AWS Partner Network (APN) Blog

AWS IoT on Mongoose OS, Part 1

For ESP8266 and ESP32 microcontrollers

By Tim Mattison. Tim is a Partner Solutions Architect with AWS who is focused on IoT.

Welcome to the first in a series of blog posts about AWS IoT connectivity on microcontrollers. The purpose of this series is to show how our firmware and hardware partners are working together to make it possible to iterate on and develop IoT projects rapidly without sacrificing security.

Background

AWS IoT sets a high bar for security.

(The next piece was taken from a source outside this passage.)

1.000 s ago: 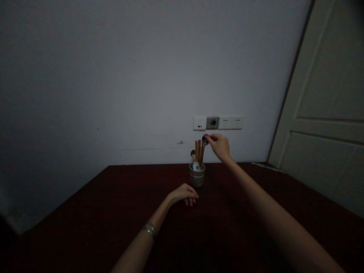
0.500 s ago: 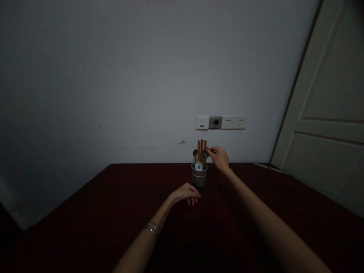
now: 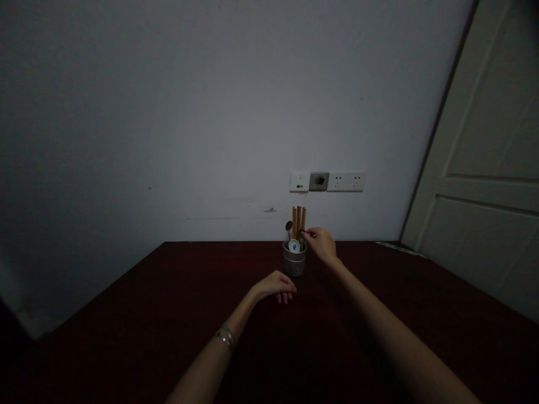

Today it requires Transport Layer Security (TLS) version 1.2 with mutual authentication. In the past, the computational requirements meant that certain devices might not have had enough RAM or CPU to connect directly. These devices would normally connect to AWS IoT through a gateway device or proxy that would handle the security and authentication on their behalf. One very popular device, Espressif ESP8266, had this limitation for a long time. Until now.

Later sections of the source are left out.